- _Instructions for the task_
Your answer must be the full listing, word for word, with no images in it.

- _Source information_
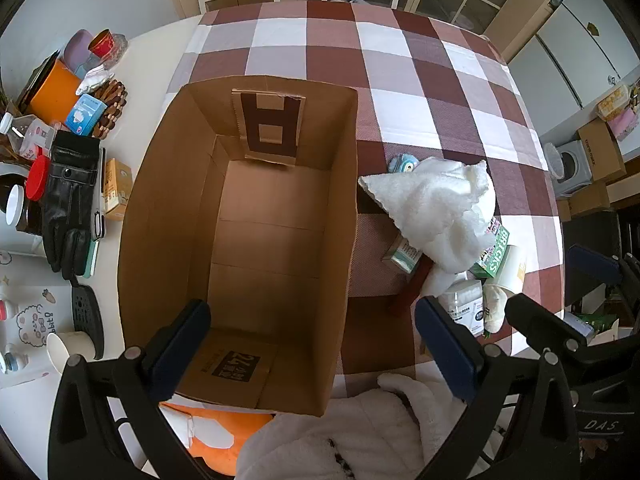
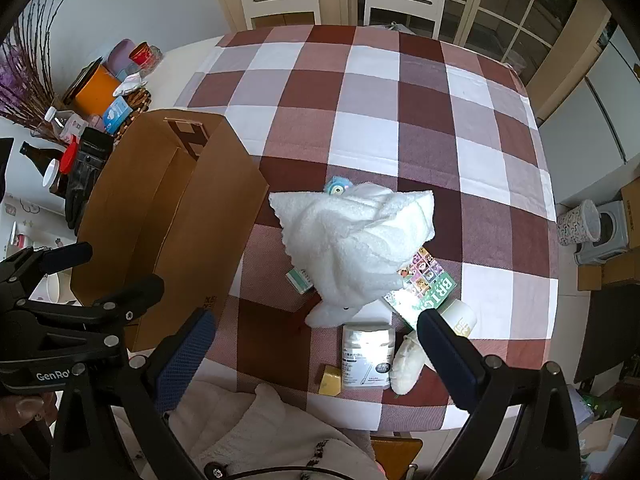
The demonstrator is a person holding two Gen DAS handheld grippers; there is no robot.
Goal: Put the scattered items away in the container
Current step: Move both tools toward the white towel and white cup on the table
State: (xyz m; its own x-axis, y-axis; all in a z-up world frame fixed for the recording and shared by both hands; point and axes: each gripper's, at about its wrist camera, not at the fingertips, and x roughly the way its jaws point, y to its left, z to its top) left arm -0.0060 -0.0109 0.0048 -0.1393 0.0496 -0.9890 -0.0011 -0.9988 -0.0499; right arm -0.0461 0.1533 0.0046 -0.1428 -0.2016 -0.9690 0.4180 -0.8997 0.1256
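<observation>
Left gripper [image 1: 312, 344] is hovering with jaws apart over the box's [image 1: 148, 216] near end, holding nothing. Right gripper [image 2: 316, 344] is gaping too, over the table's [image 2: 360, 92] near edge, near the jar [image 2: 367, 354]. Towel [image 2: 356, 244] is lying beside the box, covering other items.

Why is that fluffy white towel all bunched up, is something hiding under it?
Yes. The fluffy white towel lies crumpled over several items beside the empty brown cardboard box: a blue round toy and a green "BRICKS" box poke out.
</observation>
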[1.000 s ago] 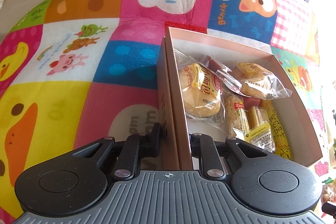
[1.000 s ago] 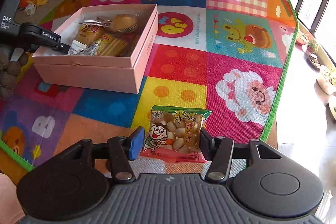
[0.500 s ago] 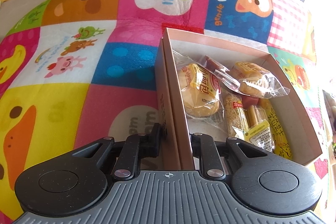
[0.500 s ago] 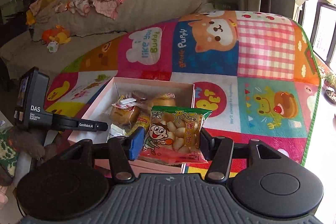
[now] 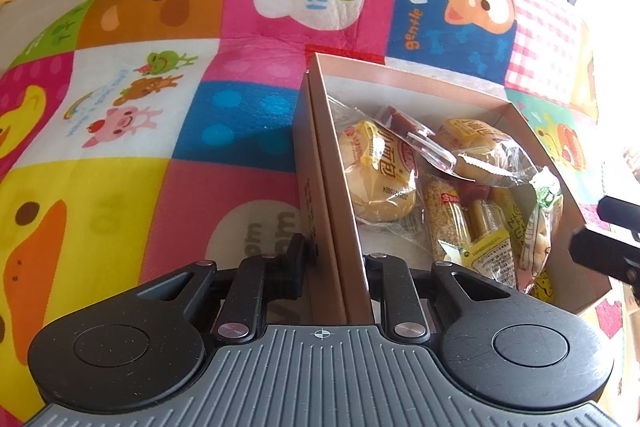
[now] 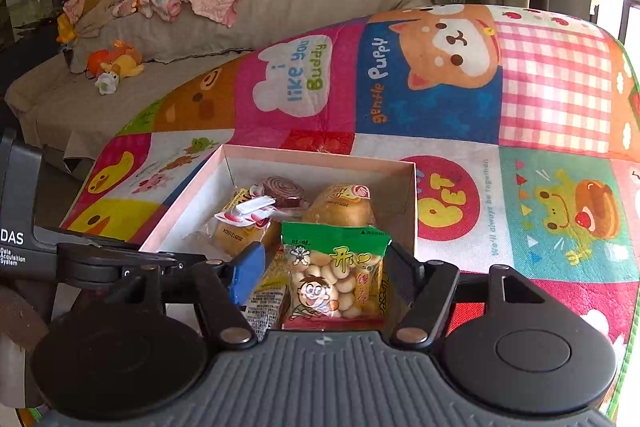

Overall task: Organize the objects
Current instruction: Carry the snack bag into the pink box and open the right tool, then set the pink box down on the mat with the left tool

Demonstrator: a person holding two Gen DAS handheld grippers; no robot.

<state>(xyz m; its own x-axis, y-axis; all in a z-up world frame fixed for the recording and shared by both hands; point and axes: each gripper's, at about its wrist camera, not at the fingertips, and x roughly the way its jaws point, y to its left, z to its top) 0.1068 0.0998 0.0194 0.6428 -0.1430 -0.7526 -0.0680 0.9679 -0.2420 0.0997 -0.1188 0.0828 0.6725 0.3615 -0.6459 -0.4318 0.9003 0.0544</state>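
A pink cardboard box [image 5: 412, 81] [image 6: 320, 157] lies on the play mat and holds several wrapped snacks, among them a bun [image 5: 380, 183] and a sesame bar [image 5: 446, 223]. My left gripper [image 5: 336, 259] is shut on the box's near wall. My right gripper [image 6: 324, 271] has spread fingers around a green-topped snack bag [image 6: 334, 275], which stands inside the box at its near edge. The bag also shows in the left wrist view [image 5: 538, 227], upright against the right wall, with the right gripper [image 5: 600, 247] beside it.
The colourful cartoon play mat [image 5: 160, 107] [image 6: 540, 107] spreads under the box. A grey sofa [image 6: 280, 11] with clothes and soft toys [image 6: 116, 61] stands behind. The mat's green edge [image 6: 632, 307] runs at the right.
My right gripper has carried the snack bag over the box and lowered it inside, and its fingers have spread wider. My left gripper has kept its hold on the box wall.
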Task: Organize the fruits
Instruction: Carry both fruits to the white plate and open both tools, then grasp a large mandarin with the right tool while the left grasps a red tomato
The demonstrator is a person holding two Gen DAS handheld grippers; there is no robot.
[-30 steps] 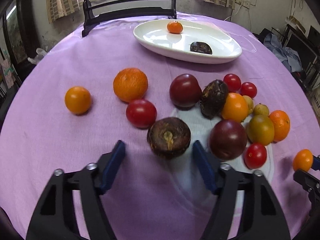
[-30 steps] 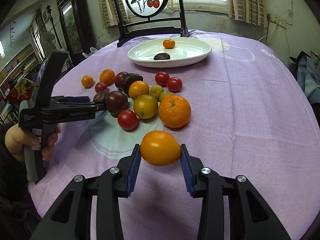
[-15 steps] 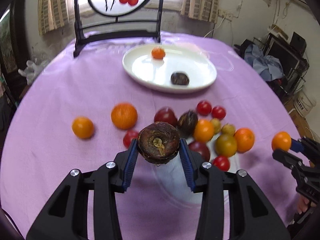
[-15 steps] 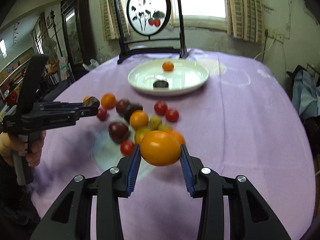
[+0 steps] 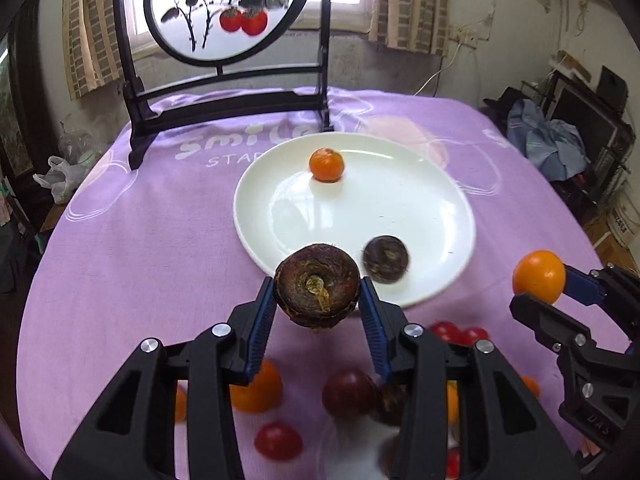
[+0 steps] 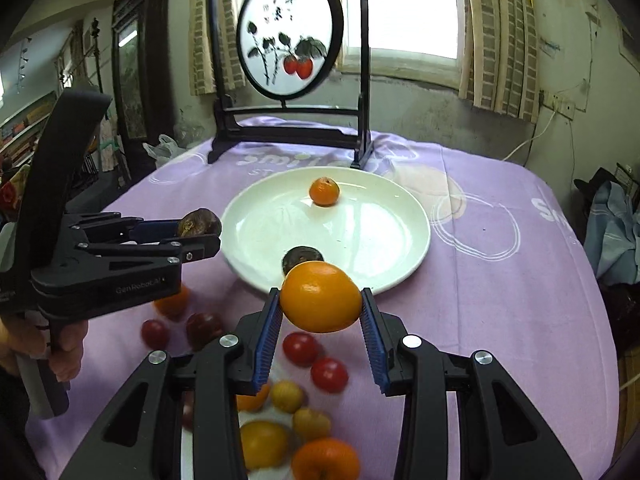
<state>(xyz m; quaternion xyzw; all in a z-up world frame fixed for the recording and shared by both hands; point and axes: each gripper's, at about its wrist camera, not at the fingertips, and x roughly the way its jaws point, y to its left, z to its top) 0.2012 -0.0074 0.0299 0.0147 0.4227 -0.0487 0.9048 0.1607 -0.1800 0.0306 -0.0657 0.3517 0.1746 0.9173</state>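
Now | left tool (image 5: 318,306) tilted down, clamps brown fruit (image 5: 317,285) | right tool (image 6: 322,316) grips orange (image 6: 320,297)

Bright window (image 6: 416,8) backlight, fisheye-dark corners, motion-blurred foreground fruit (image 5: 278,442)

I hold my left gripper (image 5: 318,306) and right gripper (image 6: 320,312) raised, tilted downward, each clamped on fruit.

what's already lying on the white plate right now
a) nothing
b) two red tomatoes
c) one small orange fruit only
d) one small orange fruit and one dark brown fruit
d: the round white plate holds a small orange citrus fruit near its far side and a dark brown wrinkled fruit near its near edge; the right wrist view shows the same two.
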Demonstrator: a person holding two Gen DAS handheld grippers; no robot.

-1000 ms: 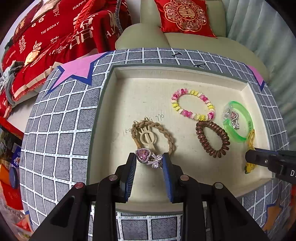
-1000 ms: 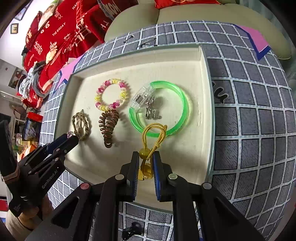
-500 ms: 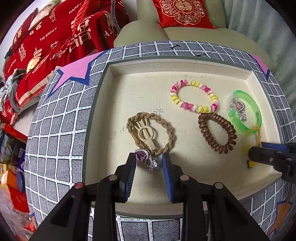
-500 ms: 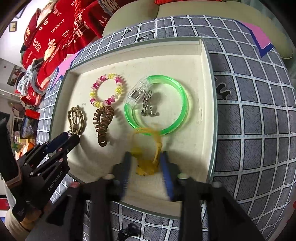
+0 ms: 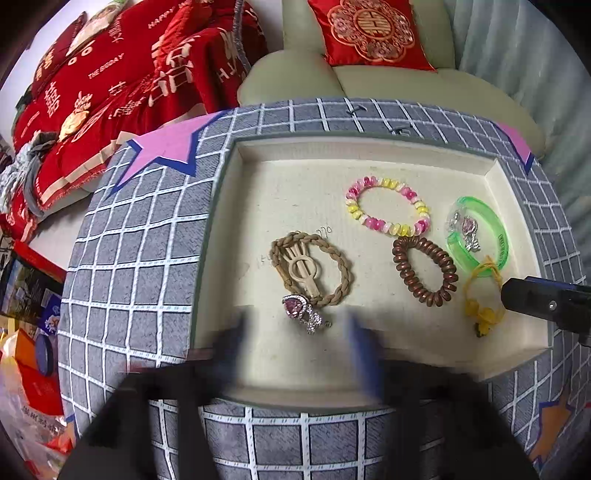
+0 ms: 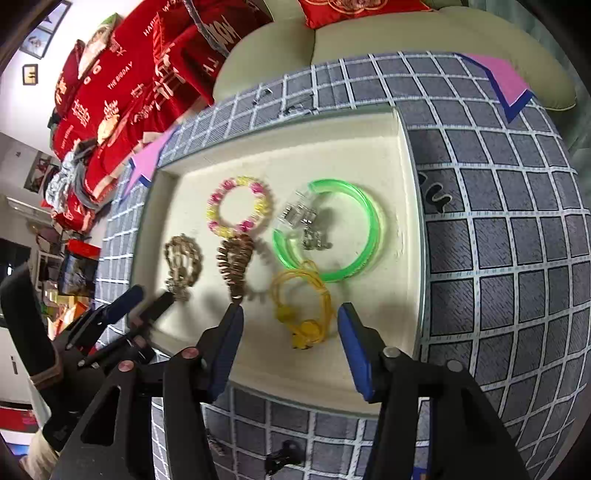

- _Solution_
The demonstrator is a person holding two Gen DAS handheld grippers; there is no robot.
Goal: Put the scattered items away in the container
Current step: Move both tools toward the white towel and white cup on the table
State: (xyz m; its own x-axis, y-axis; all in a z-up world frame fixed for the recording and shared by both hands; point and axes: each gripper's, at about its wrist camera, not at the fingertips, and x roughly the way its jaws point, y to its left, z to its top) left arm -0.0060 -0.0109 0.0048 -0.1393 0.0496 -0.9890 -0.0011 -0.9988 -0.0499; right arm -0.0461 0.1533 0.0046 -0.1428 -0.2016 -0.9690 0.4180 -0.8997 0.1256
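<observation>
Left gripper [image 1: 312, 344] is hovering with jaws apart over the box's [image 1: 148, 216] near end, holding nothing. Right gripper [image 2: 316, 344] is gaping too, over the table's [image 2: 360, 92] near edge, near the jar [image 2: 367, 354]. Towel [image 2: 356, 244] is lying beside the box, covering other items.

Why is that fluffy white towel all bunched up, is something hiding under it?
Yes. The fluffy white towel lies crumpled over several items beside the empty brown cardboard box: a blue round toy and a green "BRICKS" box poke out.
</observation>
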[1.000 s ago] 
[1.000 s ago] 
[0.500 s ago] 
[0.500 s ago] 
[now] 
[now] 

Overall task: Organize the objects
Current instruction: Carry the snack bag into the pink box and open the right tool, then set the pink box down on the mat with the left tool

Demonstrator: a person holding two Gen DAS handheld grippers; no robot.

<state>(xyz m; its own x-axis, y-axis; all in a z-up world frame fixed for the recording and shared by both hands; point and axes: each gripper's, at about its wrist camera, not at the fingertips, and x roughly the way its jaws point, y to its left, z to its top) 0.1068 0.0998 0.0194 0.6428 -0.1430 -0.7526 -0.0680 0.9679 -0.2420 0.0997 -0.1188 0.0828 0.6725 0.3615 -0.6459 -0.4318 0.9003 0.0544</state>
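A pink cardboard box [image 5: 412, 81] [image 6: 320, 157] lies on the play mat and holds several wrapped snacks, among them a bun [image 5: 380, 183] and a sesame bar [image 5: 446, 223]. My left gripper [image 5: 336, 259] is shut on the box's near wall. My right gripper [image 6: 324, 271] has spread fingers around a green-topped snack bag [image 6: 334, 275], which stands inside the box at its near edge. The bag also shows in the left wrist view [image 5: 538, 227], upright against the right wall, with the right gripper [image 5: 600, 247] beside it.
The colourful cartoon play mat [image 5: 160, 107] [image 6: 540, 107] spreads under the box. A grey sofa [image 6: 280, 11] with clothes and soft toys [image 6: 116, 61] stands behind. The mat's green edge [image 6: 632, 307] runs at the right.
My right gripper has carried the snack bag over the box and lowered it inside, and its fingers have spread wider. My left gripper has kept its hold on the box wall.
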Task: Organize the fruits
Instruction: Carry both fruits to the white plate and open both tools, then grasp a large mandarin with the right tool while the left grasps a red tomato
The demonstrator is a person holding two Gen DAS handheld grippers; there is no robot.
[-30 steps] 
[-30 steps] 
[-15 steps] 
[-15 steps] 
[+0 steps] 
[+0 steps] 
<state>(xyz m; quaternion xyzw; all in a z-up world frame fixed for the recording and shared by both hands; point and axes: each gripper's, at about its wrist camera, not at the fingertips, and x roughly the way its jaws point, y to its left, z to its top) 0.2012 -0.0074 0.0299 0.0147 0.4227 -0.0487 0.9048 0.1607 -0.1800 0.0306 -0.0657 0.3517 0.1746 0.9173</state>
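Now | left tool (image 5: 318,306) tilted down, clamps brown fruit (image 5: 317,285) | right tool (image 6: 322,316) grips orange (image 6: 320,297)

Bright window (image 6: 416,8) backlight, fisheye-dark corners, motion-blurred foreground fruit (image 5: 278,442)

I hold my left gripper (image 5: 318,306) and right gripper (image 6: 320,312) raised, tilted downward, each clamped on fruit.

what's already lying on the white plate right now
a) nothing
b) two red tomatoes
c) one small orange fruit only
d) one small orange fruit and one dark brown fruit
d: the round white plate holds a small orange citrus fruit near its far side and a dark brown wrinkled fruit near its near edge; the right wrist view shows the same two.
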Demonstrator: a person holding two Gen DAS handheld grippers; no robot.

-1000 ms: 
-1000 ms: 
-500 ms: 
-500 ms: 
+0 ms: 
+0 ms: 

The output for this exercise is finished.